▶ **Work order**
With the exception of the pictures, transcribe the entire listing exactly.

=-=-=

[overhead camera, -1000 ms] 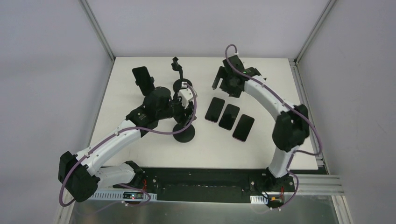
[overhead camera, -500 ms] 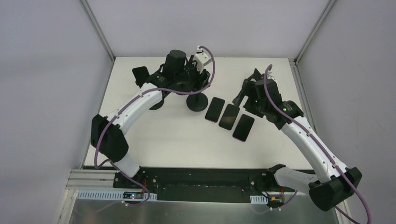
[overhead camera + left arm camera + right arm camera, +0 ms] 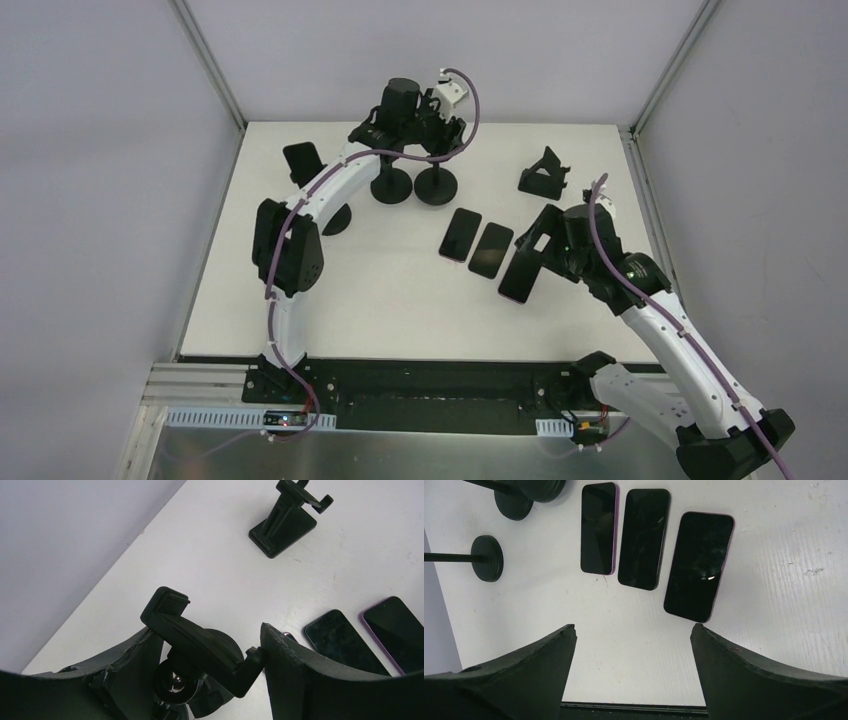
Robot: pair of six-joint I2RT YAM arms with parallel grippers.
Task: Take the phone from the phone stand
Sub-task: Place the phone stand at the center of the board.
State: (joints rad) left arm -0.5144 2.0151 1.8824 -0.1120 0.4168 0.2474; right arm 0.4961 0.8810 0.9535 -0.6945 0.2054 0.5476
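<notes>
left gripper (image 3: 207, 637): clamped across the empty stand (image 3: 190, 635)
right gripper (image 3: 632, 627): fingers apart above three flat phones (image 3: 644, 537)
phone (image 3: 300, 158): upright in its stand (image 3: 338, 219), left of the left gripper, nearer that arm

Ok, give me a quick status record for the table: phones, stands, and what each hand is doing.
flat phones: three, side by side mid-table, screens up
mounted phone: one, upright in a stand at the far left, not yet removed
left hand: at the far edge, closed on the head of an empty clamp stand
right hand: open and empty, hovering by the flat phones
wedge stand: empty, on the table at the far right
</notes>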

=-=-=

▶ **Response**
[overhead camera, -1000 ms] 
[overhead camera, -500 ms] 
[overhead camera + left arm camera + right arm camera, +0 ms] 
Robot: pair of six-joint I2RT YAM arms with parallel grippers.
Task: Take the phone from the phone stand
Sub-task: Place the phone stand at the center of the board.
State: (joints rad) left arm -0.5144 2.0151 1.8824 -0.1120 0.4168 0.2474; right arm 0.4961 0.8810 0.9535 -0.6945 0.2054 0.5476
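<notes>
left gripper (image 3: 207, 637): clamped across the empty stand (image 3: 190, 635)
right gripper (image 3: 632, 627): fingers apart above three flat phones (image 3: 644, 537)
phone (image 3: 300, 158): upright in its stand (image 3: 338, 219), left of the left gripper, nearer that arm

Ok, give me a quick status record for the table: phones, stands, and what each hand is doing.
flat phones: three, side by side mid-table, screens up
mounted phone: one, upright in a stand at the far left, not yet removed
left hand: at the far edge, closed on the head of an empty clamp stand
right hand: open and empty, hovering by the flat phones
wedge stand: empty, on the table at the far right
</notes>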

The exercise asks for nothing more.